One of the most impactful moments of the trip was when we visited Robben Island, where Nelson Mandela was imprisoned for 18 years.
Today we had an early start for our 9am Robben Island tour. It was a lot and it all felt so surreal .While we were at one of the shop things, this tour guide came up to me and tried to holla. He was asking me about where I'm from. And then he was like you'll never know if our paths will cross again lol. But then he brought up the Charleston shooting after I told him I live in North Carolina. He told me that it's safer to be a Black man in South Africa. I wish I could've talked to him longer but I felt uncomfortable because he had a goatee and was wearing sunglasses inside.
It was moments like that and countless others that forced me to understand what it meant to be an American in South Africa. For the first time I really had to sit and think about what it means to be a Black-American. I had to address the second part of my hyphenated identity in a way I never had to before.
We visited Be Part, a clinic in Mbwekeni and drove through Kayamandi. It was sad. The little kids started waving because they knew what white vans driving through their community means. It's hard to come to understanding that it's the people that look like you that are suffering the most in places around the world.

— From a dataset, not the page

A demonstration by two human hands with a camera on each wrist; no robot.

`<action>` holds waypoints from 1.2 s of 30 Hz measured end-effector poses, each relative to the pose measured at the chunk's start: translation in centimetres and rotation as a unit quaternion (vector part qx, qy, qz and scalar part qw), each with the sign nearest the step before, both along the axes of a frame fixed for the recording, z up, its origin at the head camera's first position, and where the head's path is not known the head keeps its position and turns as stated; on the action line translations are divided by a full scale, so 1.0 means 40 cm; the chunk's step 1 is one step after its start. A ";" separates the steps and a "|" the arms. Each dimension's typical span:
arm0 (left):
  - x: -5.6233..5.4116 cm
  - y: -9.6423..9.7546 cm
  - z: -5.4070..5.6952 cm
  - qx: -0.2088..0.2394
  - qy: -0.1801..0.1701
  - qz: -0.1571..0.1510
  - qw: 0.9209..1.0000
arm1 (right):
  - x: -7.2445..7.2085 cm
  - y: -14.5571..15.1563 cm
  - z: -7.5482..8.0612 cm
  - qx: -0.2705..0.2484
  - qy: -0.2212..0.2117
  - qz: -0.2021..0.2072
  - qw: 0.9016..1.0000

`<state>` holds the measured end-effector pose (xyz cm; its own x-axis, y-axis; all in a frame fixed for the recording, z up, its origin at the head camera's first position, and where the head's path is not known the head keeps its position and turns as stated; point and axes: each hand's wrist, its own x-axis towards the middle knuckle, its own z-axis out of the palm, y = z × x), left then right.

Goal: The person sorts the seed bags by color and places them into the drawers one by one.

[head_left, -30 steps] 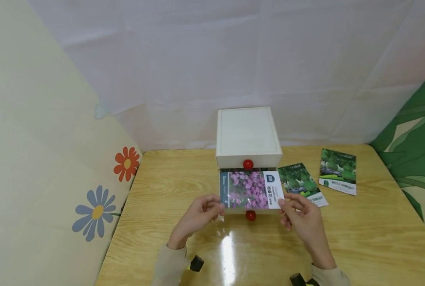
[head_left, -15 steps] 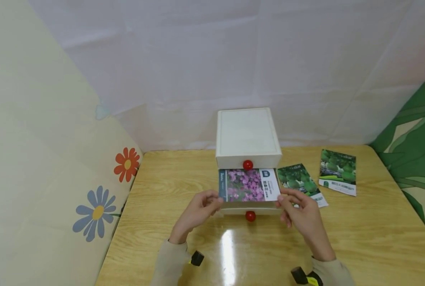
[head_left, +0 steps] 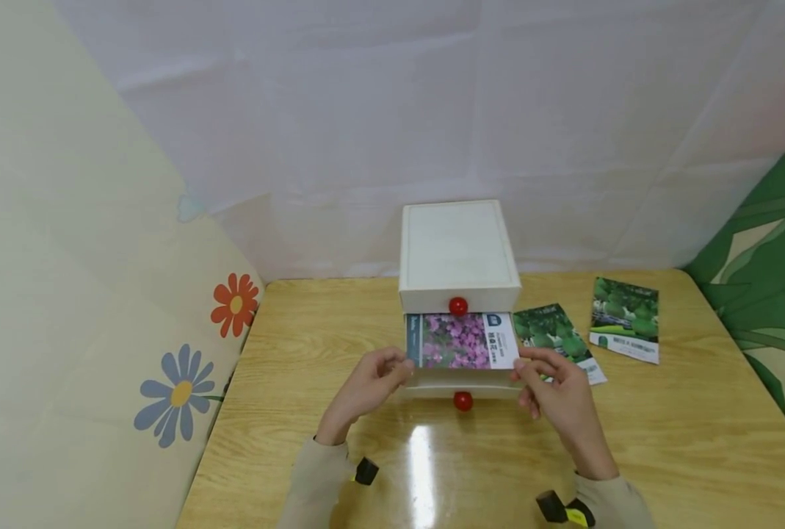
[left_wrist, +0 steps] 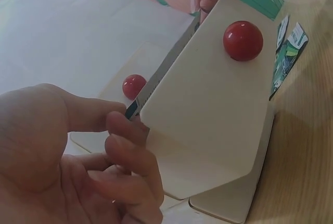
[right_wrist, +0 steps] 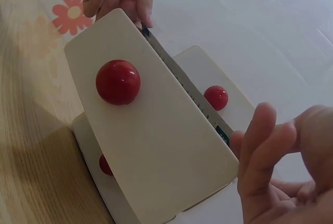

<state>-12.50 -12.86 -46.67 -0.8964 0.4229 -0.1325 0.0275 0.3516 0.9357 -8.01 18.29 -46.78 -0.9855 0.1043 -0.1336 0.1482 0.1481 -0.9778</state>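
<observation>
A: Where is the flower seed packet [head_left: 461, 341] at this moment?

B: It lies flat over the open drawer [head_left: 461, 382] of the small white cabinet [head_left: 458, 250], its far edge just under the upper drawer's red knob [head_left: 458, 306]. The left hand [head_left: 366, 393] pinches its left end between thumb and fingertips, and the right hand [head_left: 554, 389] pinches its right end the same way.

A: Is it inside the drawer yet?

B: Judging from the wrist views, its near edge rides just behind the top of the drawer front [right_wrist: 156, 151], so it looks only partly lowered. Both hands hold it; nothing is released.

A: What else remains?

B: Two green packets lie on the wooden table [head_left: 696, 441] to the right: one [head_left: 557, 338] just beside the cabinet, another [head_left: 625, 317] farther right. The drawer is pulled out toward the person, its own red knob [head_left: 462, 400] on the near face. So, as a judgement, the work is early: one packet nearly placed, two untouched, the drawer not closed.
</observation>
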 end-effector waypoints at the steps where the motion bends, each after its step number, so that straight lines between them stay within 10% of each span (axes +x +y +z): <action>1: -0.001 0.000 -0.001 -0.003 0.002 0.001 1.000 | -0.001 0.000 -0.001 -0.001 -0.002 0.000 1.000; 36: -0.030 0.002 -0.013 -0.032 0.026 0.008 0.999 | -0.044 0.010 -0.016 0.031 -0.034 0.031 0.998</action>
<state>-13.71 -12.78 -47.19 -0.9091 0.4010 -0.1127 0.0688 0.4114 0.9089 -9.77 18.71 -47.42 -0.9792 0.0532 -0.1958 0.2027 0.2182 -0.9546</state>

During the drive back, I wondered how many white vans filled with foreigners had driven through Kayamandi that day and why we didn’t get out to speak to anyone. It was hard to be so close, nearly face-to-face with some of the people I wanted to get to know the most, and not being able to say anything to them.

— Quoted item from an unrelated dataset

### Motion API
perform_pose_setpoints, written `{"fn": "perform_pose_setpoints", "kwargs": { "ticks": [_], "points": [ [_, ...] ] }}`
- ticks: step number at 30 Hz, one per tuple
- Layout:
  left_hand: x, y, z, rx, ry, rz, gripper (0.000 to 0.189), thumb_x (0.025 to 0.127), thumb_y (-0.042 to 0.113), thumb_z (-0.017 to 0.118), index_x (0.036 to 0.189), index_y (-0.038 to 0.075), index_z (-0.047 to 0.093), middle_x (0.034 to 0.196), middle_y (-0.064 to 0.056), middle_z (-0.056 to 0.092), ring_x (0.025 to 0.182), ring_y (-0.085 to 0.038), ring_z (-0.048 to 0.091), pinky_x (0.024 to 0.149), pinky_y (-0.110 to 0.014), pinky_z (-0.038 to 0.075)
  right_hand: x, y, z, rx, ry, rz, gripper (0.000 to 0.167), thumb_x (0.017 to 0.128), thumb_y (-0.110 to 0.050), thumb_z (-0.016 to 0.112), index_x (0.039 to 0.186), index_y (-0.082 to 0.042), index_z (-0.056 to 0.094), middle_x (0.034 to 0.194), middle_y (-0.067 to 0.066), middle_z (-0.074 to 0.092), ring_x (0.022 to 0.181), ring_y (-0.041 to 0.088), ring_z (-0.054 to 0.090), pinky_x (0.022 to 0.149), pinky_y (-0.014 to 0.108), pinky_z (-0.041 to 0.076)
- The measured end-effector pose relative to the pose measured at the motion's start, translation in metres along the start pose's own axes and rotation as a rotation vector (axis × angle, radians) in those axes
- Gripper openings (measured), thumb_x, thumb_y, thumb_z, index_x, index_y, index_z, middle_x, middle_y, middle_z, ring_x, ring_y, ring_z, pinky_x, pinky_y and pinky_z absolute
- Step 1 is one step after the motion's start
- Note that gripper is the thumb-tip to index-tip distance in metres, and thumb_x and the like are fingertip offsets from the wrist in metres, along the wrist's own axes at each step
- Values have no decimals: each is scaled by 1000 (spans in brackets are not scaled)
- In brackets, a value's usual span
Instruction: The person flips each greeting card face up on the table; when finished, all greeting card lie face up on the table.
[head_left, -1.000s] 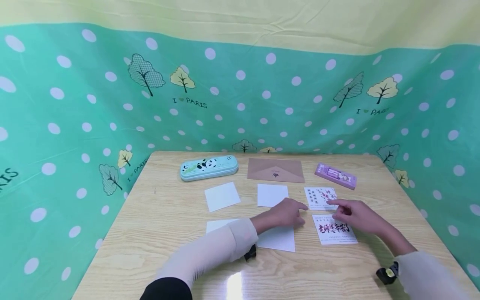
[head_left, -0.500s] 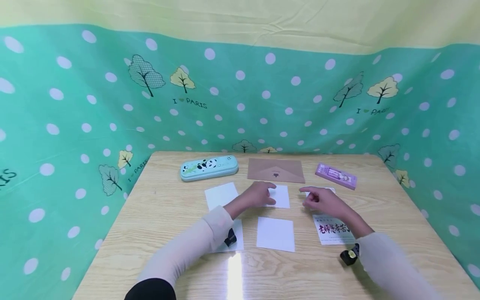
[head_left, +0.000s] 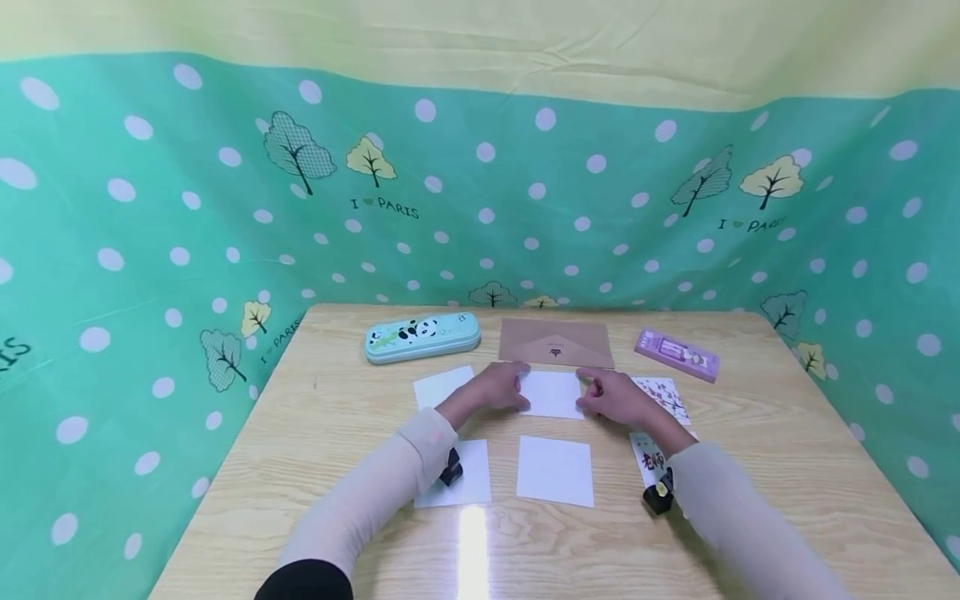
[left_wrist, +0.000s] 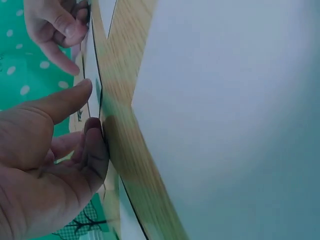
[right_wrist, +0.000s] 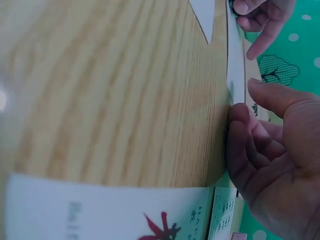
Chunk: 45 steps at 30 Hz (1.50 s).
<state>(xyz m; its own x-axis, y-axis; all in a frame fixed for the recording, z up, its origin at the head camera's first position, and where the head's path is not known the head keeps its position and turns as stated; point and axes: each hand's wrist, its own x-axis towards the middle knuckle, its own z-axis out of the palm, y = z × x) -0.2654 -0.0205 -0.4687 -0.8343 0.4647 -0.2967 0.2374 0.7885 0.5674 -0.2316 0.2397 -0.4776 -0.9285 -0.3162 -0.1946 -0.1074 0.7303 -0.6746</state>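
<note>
A blank white card (head_left: pixel 552 395) lies in the back middle of the wooden table, with a hand on either side. My left hand (head_left: pixel 491 387) is at its left edge, thumb and forefinger spread apart along that side. At the right edge my right hand (head_left: pixel 618 398) mirrors this, its thumb and forefinger also apart and other fingers loosely bent. In the left wrist view the thumb (left_wrist: pixel 75 100) and fingertips come right up to the card's edge. The right wrist view shows the right thumb (right_wrist: pixel 270 95) likewise close to it. Neither hand pinches the card.
More blank cards lie around: front middle (head_left: pixel 555 471), front left (head_left: pixel 472 479) and back left (head_left: pixel 435 385). Two printed cards, one with blossoms (head_left: pixel 663 396) and one with red characters (head_left: pixel 647 454), are partly under the right arm. Behind are a panda pencil case (head_left: pixel 423 337), brown envelope (head_left: pixel 555 342) and purple box (head_left: pixel 677 356).
The left hand has moved left from beside the blossom card to the blank card's left edge. My right hand has moved left from the printed cards to its right edge.
</note>
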Motion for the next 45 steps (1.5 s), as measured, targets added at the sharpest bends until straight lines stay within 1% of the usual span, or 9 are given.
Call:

My time in South Africa was emotionally overwhelming in a way that at the end of the third week of our stay, just as I was beginning to decompress my feelings and peel back the layers of everything I was experiencing, it was time to fly back home. I’ve been back in the US for months now and I still can’t make sense of everything that happened.
I quickly fell back into the rhythm of school, going to class and writing papers, and now struggling through the last few weeks of the semester I can’t stop thinking about how I’ve neglected to really understand what the experience meant to me. Keeping up with my journal, with the goal of sorting through and making sense of everything at some point, was not in vain though. At the most random times of the day, I will think back to the summer I spent in the small, little South African town of Stellenbosch, admiring the view of the beautiful mountains, writing through pages and pages late at night in bed. One of these days I will resist the complacency I’ve settled into and dedicate time to sit and reflect for a long while, eventually making sense of all of the ridiculousness that I jotted down in a purple hardcover journal months and months ago.
Joneka is a third year college student that enjoys dancing with her sisters, cooking risotto with her roommates, and watching Beyoncé videos when she should be studying. When she's not tweeting or writing endlessly, she likes to explore the representation of Black women in the media and encourages young girls to express their unique stories through art. She hopes her next travel endeavor, a semester in Seoul, South Korea, will be one of her many more adventures to come.